Intérêts extra régionaux
En dépit d'une forte réserve quant à un engagement militaire direct, la communauté internationale a des intérêts vitaux à protéger dans la région, ce qui la pousse à mener des actions immédiates. Selon Mme Rouppert, ces intérêts sont surtout l'énergie et la lutte contre le terrorisme quand il s'agit des États-Unis. Par ailleurs, la France, ancienne puissance coloniale, veut garder son influence dans la région et opte fortement pour une intervention militaire alors que l'Union européenne en tant que telle veut une région sahélienne stable pour éviter des taux de migration élevés, les trafics illicites, le crime et assurer l'approvisionnement en énergie du continent.

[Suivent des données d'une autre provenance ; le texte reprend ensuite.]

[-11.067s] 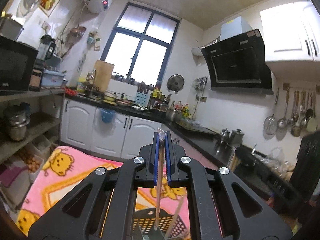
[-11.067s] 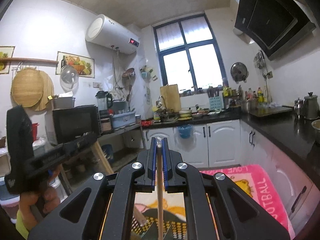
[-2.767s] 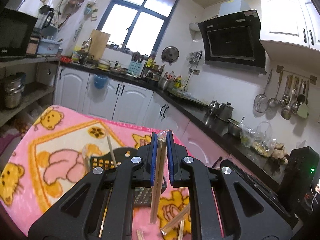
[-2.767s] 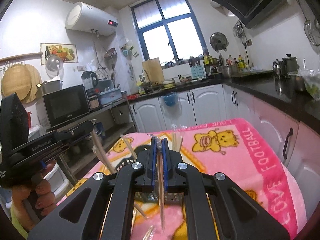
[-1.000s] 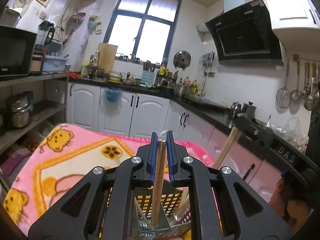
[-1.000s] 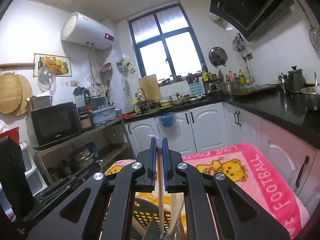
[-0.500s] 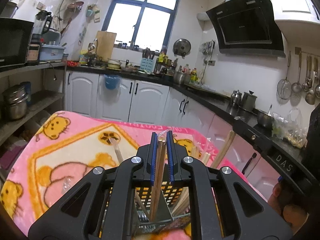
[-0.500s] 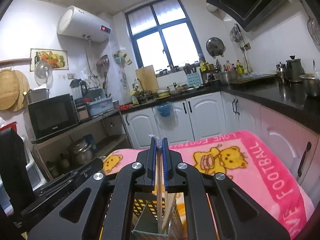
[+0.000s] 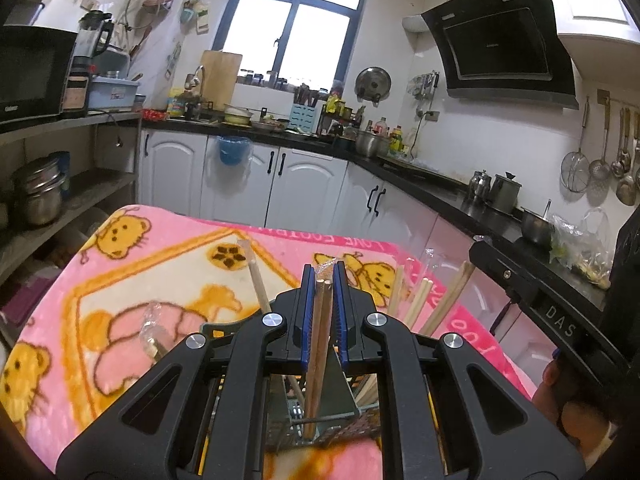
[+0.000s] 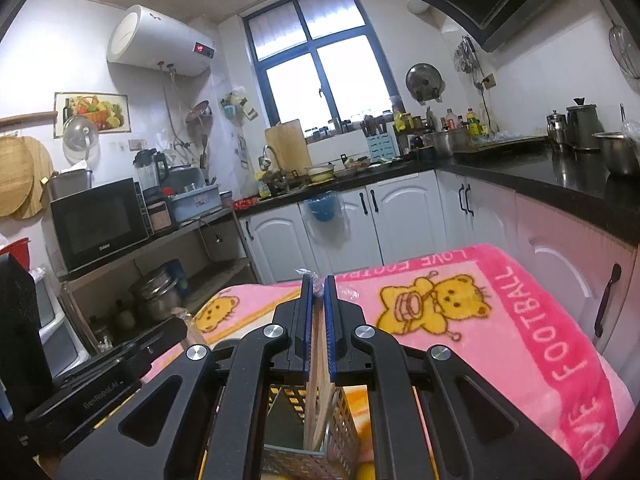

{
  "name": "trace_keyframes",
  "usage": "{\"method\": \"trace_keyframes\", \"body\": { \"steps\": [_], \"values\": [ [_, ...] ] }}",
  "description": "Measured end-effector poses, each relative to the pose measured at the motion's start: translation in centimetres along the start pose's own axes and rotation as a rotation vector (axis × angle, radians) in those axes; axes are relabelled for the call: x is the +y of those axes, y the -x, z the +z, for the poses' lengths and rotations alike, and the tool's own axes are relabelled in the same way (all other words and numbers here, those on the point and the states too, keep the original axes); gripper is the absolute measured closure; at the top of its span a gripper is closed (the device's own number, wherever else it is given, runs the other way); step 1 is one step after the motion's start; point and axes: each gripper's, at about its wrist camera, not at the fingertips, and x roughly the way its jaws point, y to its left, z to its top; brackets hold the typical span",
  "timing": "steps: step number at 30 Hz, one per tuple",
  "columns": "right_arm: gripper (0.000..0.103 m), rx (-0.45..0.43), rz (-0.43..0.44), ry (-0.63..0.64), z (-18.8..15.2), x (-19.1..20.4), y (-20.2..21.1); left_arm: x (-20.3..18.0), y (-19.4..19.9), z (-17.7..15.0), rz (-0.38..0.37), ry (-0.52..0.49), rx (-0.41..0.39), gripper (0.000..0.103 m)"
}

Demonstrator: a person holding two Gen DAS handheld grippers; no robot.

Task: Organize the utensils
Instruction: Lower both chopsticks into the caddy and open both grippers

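Note:
My left gripper (image 9: 323, 276) is shut on a wrapped pair of wooden chopsticks (image 9: 317, 352) that hangs down into a perforated metal utensil basket (image 9: 320, 432) below the jaws. Several other chopsticks (image 9: 420, 300) lean out of the basket to the right and one (image 9: 256, 276) to the left. My right gripper (image 10: 315, 284) is shut on another wrapped pair of chopsticks (image 10: 318, 396) whose lower end stands inside the same basket (image 10: 344, 432). The right gripper's body (image 9: 532, 292) shows at the right of the left wrist view.
The basket stands on a pink bear-print blanket (image 9: 132, 280) over the table. White kitchen cabinets (image 9: 240, 180) and a black counter (image 10: 560, 180) lie beyond. A shelf with a microwave (image 10: 100, 224) and pots is on the left.
Both grippers have come lower and tilted down over the basket, so the chopstick ends sit deeper inside it. Both stay shut on their pairs.

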Motion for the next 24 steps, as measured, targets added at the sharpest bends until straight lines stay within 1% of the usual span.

La communauté internationale apprendra-t-elle cette fois-ci de ses échecs? Comme l'a souligné Mme Rouppert, les stratégies mises en œuvre par le passé n'étaient ni opportunes ni adéquates du fait d'un dialogue et d'un partenariat pratiquement inexistants. Le Dr Aning et l'Honorable Osei-Mensah ont partagé cette réflexion et ont plaidé en faveur d'une voix africaine plus forte. Selon la conclusion des experts, cela pourrait amener à une réaction plus adéquate qui est à la fois plus efficace et plus bénéfique pour les populations de la région.
Des solutions africaines aux problèmes africains
Quelles sont maintenant les perspectives à long terme de la sécurité dans la région? Selon les participants, il est évident que les institutions africaines ont besoin de renforcer leurs capacités - non seulement au sens militaire du terme, mais surtout dans la composante civile de prévention des conflits et de consolidation de la paix, d’où la nécessité d’une plus large variété de mécanismes de réponse pour régler efficacement les conflits à la manière africaine sans forcément dépendre des ressources des pays occidentaux. Il en est de même de la nécessité de trouver des solutions efficaces et durables aux problèmes majeurs dès qu'ils émergent. Néanmoins, la stabilisation ne peut être réalisée que si tous les acteurs de la région du Sahel s’unissent pour un même objectif, notamment l'Algérie réticente. Mais l’essentiel de toutes ces actions peut être résolu dans l'urgence d'établir des gouvernements nationaux légitimes qui favorisent la bonne gouvernance afin que les «maladies chroniques» de la région telles que la corruption, la pauvreté ou un profond mécontentement chez les jeunes puissent éventuellement être abordées.